JKRowlingIsMyQueen · 28/09/2020 19:05

I just heard about the students in Manchester who are not allowed to leave their dorms.

Why on earth is this allowed to happen? So the rest of us who are not students are allowed to get pissed in a pub, get on a plane and travel abroad and back etc., but if you are a student you are not allowed to LEAVE your dorms?

What science are these kind of rules following? The science of Boris needing more ammo to blame young people for spreading the virus?

I'm losing hope.

OP posts:
XingMing · 28/09/2020 20:29

I can't believe the number of conspiracy theorists discerning ulterior motives where there aren't any. I know, "Just because you're paranoid, it doesn't mean they aren't out to get you"...

It's a virus. It won't answer to reason or whim. But faced with a cohort of several thousand basically healthy young people, it's going to rip through, and the result is the DESIRED herd immunity. Students are the perfect population to allow the viral wave to affect. They have little to do with the main population and most will not suffer any serious consequences.

Zxyzoey31 · 28/09/2020 20:30

It is awful. I can't believe anybody could consider this a humane or sensible option. It is lazy thinking with poor planning.

A new fresher locked in a tiny room by themselves hundreds of miles away from any family or friends. Not even allowed to walk outside. There is a real risk of tragedy.

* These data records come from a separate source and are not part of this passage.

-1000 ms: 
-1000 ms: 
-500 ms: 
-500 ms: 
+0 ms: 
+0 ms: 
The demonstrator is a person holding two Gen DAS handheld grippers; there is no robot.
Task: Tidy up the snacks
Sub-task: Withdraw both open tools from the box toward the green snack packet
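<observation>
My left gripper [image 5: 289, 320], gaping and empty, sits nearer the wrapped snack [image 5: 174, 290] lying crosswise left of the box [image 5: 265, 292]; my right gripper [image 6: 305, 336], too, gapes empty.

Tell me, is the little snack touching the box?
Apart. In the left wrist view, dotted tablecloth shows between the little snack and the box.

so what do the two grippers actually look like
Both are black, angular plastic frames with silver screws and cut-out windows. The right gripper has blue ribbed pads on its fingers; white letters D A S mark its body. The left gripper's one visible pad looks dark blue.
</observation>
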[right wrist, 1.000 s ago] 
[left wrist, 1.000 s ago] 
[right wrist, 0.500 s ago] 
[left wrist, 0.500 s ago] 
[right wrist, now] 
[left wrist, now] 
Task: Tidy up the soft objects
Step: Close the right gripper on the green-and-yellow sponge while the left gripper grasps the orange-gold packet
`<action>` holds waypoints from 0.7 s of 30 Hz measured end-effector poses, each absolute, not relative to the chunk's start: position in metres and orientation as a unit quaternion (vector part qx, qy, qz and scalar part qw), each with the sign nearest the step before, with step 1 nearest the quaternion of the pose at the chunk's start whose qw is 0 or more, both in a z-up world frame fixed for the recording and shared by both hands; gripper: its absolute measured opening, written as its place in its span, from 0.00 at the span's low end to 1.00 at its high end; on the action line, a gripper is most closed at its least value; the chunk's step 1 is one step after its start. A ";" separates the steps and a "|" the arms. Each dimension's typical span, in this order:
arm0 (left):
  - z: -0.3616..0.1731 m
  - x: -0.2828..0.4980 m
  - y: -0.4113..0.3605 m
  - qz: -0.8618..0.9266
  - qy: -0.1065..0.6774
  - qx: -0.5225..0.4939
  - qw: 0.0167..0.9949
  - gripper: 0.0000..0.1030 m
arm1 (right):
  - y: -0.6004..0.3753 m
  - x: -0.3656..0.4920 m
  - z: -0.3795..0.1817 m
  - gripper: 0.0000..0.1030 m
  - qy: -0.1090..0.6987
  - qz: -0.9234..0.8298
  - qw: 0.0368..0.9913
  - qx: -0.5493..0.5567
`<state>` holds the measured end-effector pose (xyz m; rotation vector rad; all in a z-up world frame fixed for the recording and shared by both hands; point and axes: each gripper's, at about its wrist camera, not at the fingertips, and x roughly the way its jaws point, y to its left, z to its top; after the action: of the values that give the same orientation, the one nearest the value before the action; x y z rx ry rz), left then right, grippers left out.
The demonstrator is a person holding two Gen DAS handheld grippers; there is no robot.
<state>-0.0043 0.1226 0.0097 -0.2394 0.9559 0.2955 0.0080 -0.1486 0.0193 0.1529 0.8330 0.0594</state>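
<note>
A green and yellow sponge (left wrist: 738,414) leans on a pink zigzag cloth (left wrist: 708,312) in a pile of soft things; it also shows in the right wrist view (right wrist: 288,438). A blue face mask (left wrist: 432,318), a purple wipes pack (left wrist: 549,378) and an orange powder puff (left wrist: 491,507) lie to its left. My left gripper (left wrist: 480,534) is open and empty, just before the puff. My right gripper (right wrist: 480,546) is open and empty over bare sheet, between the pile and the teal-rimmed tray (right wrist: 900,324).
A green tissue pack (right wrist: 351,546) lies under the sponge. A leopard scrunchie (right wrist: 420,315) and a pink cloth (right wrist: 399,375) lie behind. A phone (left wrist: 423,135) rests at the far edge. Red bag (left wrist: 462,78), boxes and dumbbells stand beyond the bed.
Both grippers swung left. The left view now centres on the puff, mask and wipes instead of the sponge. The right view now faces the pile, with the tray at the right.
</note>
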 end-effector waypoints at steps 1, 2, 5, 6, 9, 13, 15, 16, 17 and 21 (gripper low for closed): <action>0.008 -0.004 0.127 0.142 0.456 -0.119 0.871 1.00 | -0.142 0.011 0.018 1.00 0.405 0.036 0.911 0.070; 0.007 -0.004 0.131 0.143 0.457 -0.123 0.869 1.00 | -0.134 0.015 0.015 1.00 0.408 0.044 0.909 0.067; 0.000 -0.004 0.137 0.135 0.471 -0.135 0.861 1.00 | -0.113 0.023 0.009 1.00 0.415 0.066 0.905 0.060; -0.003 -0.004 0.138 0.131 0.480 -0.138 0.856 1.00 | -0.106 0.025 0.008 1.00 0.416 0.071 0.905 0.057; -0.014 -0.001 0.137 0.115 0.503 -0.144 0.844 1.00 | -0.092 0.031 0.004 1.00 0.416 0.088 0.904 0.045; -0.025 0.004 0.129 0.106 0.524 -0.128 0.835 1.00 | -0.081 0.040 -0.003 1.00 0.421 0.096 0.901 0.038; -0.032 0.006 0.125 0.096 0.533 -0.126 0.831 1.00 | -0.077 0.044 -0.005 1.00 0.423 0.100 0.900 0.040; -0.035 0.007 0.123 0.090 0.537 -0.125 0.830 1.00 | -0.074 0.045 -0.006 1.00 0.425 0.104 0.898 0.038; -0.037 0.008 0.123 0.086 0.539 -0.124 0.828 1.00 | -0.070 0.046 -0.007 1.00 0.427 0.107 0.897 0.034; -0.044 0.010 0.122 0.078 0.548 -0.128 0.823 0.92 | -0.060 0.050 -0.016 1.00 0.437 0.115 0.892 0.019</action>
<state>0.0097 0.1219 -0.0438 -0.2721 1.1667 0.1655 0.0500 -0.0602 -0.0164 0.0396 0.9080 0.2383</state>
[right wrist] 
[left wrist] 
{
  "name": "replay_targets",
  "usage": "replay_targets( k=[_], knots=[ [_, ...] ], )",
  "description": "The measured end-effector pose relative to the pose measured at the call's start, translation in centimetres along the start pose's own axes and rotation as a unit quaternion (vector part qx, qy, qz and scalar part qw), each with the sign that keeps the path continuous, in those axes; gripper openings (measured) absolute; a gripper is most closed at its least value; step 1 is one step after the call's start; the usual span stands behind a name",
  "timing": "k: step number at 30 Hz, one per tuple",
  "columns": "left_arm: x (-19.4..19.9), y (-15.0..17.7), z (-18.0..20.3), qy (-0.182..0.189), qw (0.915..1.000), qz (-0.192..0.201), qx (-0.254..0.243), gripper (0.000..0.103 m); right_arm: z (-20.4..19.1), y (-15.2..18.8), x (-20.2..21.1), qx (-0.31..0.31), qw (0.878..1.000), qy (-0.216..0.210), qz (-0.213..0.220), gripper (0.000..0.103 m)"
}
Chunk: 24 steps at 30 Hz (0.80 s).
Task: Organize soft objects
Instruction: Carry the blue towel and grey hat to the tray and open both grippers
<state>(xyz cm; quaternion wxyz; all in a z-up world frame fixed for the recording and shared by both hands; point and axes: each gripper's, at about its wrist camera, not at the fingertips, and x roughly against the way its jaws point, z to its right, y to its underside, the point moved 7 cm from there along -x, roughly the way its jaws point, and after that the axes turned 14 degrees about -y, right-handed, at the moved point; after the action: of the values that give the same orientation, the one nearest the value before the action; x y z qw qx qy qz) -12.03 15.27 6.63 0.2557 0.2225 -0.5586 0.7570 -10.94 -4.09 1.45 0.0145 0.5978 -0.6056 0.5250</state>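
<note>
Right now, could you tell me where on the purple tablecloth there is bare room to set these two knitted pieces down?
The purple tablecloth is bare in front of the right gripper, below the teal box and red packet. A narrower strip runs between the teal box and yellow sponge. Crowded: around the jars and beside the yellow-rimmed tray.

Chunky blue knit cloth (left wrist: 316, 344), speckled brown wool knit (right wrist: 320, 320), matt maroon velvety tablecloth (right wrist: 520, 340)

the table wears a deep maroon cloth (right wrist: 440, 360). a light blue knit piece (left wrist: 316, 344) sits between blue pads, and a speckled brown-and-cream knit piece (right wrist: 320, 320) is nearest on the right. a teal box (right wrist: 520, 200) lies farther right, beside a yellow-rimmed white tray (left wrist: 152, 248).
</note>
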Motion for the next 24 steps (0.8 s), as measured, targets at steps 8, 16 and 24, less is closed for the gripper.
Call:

catlovingdoctor · 28/09/2020 20:31

Absolutely rolling my eyes at all the boomers isolating in their own comfortable homes, often with gardens, who are quite happily advocating locking all these students up in shared, generic flats which they've only just moved into.

xtinak · 28/09/2020 20:32

Really not ok with it.

HesterShaw1 · 28/09/2020 20:32

Well yes @XingMing, I actually agree with you in principle there

However a bit more honesty from the government and the universities about it would be a good start! They can't keep pretending that Covid is uniformly lethal and yet purposely allow students to become a kind of herd immunity reservoir.

Inkpaperstars · 28/09/2020 20:32

Have you read the thread? People have had their keycards wiped so they cannot leave

I understand that, what I am asking is where the law stands. I would have thought that national law overrides uni policy. So if they were to call for police or legal help, I wonder if they could leave. The university might expel them but even that might be open to appeal, if it was deemed to be unreasonable.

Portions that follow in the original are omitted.